### DIRECTIONS
Please print the entries below exactly, from the line with "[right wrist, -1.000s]" through the line with "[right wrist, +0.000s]", including both of those lines and leaving out all others.

### SUPPLIED INFORMATION
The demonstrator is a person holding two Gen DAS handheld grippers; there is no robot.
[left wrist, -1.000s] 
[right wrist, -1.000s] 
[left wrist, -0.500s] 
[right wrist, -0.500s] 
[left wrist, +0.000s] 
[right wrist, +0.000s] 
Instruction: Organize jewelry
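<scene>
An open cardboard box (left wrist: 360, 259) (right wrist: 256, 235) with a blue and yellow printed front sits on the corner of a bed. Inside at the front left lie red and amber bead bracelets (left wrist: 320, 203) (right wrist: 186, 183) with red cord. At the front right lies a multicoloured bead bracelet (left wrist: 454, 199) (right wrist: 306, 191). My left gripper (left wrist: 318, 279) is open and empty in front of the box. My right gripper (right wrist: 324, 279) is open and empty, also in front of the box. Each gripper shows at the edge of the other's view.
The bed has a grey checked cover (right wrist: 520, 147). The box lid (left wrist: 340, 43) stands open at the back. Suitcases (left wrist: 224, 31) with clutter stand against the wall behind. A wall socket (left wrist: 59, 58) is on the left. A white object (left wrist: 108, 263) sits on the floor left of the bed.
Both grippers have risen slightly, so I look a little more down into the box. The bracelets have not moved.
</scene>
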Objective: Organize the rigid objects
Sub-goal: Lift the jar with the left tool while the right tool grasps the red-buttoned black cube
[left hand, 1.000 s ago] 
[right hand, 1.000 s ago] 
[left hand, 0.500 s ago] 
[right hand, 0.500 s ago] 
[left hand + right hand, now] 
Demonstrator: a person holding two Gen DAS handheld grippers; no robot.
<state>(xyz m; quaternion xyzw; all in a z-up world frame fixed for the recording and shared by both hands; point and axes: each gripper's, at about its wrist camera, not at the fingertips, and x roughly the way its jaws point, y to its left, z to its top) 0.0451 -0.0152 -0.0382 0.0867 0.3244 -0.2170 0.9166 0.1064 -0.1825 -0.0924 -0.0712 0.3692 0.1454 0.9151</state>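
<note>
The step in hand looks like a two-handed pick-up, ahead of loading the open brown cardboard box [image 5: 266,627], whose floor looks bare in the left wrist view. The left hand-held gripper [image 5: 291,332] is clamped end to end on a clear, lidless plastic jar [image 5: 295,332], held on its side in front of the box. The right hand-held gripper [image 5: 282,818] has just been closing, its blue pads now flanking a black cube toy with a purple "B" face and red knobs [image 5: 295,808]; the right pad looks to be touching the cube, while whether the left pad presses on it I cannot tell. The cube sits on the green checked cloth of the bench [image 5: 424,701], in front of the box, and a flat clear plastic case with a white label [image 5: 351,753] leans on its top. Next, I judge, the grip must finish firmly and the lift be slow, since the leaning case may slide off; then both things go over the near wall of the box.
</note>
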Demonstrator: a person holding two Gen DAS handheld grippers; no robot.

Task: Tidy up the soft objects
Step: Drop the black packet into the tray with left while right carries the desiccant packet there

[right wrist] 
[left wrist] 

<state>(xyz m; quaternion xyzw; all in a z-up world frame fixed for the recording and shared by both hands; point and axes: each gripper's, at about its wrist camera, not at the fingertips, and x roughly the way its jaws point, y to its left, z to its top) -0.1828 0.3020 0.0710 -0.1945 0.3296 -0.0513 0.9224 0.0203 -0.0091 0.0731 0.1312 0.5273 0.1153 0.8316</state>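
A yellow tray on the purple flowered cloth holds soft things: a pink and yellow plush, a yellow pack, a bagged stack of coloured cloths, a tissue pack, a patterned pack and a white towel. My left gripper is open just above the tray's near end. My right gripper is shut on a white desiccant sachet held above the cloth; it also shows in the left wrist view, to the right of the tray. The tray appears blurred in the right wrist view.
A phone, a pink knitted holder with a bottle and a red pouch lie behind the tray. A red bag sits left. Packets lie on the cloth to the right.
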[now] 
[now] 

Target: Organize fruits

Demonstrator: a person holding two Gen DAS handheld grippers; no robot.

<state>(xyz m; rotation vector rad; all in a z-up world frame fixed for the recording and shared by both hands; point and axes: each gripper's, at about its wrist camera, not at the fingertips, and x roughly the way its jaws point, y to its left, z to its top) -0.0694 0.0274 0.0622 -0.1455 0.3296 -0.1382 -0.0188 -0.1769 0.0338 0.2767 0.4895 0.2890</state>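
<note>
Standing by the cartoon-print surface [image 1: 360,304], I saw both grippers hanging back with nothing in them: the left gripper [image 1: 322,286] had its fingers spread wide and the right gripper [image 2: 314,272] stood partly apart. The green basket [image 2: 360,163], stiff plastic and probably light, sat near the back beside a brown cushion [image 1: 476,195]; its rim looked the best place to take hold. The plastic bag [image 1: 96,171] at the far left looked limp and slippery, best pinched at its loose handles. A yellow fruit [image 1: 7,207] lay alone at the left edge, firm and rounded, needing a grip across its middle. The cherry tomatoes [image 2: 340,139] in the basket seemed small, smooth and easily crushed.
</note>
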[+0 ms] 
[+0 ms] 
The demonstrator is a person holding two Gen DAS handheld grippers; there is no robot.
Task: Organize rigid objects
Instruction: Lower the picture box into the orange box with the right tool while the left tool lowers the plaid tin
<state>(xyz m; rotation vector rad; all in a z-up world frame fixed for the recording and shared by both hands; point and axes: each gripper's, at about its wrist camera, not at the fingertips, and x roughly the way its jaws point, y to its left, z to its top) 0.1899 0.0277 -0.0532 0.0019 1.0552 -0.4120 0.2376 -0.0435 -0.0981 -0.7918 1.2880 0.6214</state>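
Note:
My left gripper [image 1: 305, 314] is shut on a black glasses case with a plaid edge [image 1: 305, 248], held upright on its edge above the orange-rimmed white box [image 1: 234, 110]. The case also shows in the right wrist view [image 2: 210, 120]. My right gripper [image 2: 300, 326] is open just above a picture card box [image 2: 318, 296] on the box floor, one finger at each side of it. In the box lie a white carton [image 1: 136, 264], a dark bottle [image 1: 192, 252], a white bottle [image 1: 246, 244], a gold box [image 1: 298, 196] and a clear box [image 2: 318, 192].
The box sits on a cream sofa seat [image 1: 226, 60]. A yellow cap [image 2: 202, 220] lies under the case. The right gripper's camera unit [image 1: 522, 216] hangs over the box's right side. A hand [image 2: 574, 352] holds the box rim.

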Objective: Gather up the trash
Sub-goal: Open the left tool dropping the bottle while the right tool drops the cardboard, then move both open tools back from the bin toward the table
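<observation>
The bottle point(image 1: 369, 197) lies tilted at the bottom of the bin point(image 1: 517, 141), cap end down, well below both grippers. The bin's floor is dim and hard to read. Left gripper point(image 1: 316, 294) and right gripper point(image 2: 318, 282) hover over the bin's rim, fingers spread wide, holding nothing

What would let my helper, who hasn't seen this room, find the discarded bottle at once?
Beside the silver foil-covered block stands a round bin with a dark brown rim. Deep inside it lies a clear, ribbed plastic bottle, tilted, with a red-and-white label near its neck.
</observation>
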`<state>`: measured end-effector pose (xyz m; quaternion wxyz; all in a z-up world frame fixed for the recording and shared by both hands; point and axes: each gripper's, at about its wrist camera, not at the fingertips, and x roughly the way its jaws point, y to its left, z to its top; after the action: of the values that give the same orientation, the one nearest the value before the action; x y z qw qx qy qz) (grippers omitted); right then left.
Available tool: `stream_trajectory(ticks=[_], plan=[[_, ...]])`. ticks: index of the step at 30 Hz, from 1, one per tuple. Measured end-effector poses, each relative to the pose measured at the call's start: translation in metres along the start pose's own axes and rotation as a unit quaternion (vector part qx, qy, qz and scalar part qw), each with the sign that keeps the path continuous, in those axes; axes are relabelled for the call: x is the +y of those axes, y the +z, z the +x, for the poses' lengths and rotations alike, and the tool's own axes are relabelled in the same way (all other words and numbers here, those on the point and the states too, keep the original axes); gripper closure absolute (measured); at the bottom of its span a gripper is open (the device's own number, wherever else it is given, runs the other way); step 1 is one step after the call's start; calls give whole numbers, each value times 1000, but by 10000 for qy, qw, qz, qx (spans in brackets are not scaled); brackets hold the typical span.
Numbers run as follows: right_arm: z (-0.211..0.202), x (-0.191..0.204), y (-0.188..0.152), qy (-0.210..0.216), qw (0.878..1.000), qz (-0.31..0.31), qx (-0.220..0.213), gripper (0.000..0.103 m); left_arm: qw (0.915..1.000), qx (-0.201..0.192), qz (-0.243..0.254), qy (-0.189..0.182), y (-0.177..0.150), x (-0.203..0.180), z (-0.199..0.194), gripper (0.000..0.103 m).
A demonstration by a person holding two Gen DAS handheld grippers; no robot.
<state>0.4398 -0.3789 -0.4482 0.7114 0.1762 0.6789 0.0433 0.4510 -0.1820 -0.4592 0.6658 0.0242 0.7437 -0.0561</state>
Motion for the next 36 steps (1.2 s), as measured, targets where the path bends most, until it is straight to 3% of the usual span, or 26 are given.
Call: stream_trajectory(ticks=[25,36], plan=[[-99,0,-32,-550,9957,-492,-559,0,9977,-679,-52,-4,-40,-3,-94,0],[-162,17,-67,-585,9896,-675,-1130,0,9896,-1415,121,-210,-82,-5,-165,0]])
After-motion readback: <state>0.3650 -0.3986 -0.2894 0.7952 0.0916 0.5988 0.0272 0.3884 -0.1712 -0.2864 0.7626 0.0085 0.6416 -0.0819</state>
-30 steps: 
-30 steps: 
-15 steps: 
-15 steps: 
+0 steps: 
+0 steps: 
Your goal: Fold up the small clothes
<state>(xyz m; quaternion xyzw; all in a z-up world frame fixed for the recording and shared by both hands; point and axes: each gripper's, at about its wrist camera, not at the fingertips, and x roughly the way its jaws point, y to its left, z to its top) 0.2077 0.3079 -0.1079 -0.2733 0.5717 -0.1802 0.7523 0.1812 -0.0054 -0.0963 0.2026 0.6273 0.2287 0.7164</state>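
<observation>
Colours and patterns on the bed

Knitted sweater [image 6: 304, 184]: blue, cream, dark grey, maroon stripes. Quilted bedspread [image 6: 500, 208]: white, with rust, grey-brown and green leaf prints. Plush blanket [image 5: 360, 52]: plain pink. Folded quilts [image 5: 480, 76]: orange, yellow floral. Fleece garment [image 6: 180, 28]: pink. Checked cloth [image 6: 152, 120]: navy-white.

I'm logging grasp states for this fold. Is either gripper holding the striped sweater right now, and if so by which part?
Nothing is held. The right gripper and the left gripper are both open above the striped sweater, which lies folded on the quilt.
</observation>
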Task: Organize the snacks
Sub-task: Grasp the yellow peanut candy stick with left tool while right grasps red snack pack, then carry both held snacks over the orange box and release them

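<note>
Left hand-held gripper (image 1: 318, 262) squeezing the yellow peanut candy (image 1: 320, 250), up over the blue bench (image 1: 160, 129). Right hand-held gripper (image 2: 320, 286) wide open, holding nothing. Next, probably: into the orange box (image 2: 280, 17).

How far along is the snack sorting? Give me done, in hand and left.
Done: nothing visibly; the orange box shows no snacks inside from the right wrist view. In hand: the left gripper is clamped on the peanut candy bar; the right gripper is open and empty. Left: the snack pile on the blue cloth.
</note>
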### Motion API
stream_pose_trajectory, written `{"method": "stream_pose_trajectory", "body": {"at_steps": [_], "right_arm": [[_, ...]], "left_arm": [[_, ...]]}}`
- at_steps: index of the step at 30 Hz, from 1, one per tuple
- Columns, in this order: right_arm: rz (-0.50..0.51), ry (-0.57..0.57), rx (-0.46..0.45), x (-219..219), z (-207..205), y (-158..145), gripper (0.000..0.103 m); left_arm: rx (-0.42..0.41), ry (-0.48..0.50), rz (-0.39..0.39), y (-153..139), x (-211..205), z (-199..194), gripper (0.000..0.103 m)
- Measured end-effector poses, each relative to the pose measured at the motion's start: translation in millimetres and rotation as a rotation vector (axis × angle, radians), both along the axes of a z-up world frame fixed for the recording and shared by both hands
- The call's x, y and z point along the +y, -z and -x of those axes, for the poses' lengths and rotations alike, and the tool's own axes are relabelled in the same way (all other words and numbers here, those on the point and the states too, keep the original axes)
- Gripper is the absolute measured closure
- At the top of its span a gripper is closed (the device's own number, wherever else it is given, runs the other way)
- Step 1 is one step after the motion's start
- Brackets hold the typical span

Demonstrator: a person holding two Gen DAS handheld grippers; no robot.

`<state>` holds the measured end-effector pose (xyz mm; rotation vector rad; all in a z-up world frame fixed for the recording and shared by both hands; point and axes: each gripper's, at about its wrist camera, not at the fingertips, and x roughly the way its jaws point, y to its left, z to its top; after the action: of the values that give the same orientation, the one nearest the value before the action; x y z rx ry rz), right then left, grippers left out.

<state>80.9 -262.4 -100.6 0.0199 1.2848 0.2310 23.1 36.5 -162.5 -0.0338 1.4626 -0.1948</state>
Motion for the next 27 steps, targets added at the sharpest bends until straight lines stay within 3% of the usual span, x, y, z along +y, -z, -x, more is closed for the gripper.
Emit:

### ANSWER SECTION
[right wrist, -1.000s] 
[left wrist, -0.500s] 
[right wrist, -0.500s] 
[left wrist, +0.000s] 
[right wrist, +0.000s] 

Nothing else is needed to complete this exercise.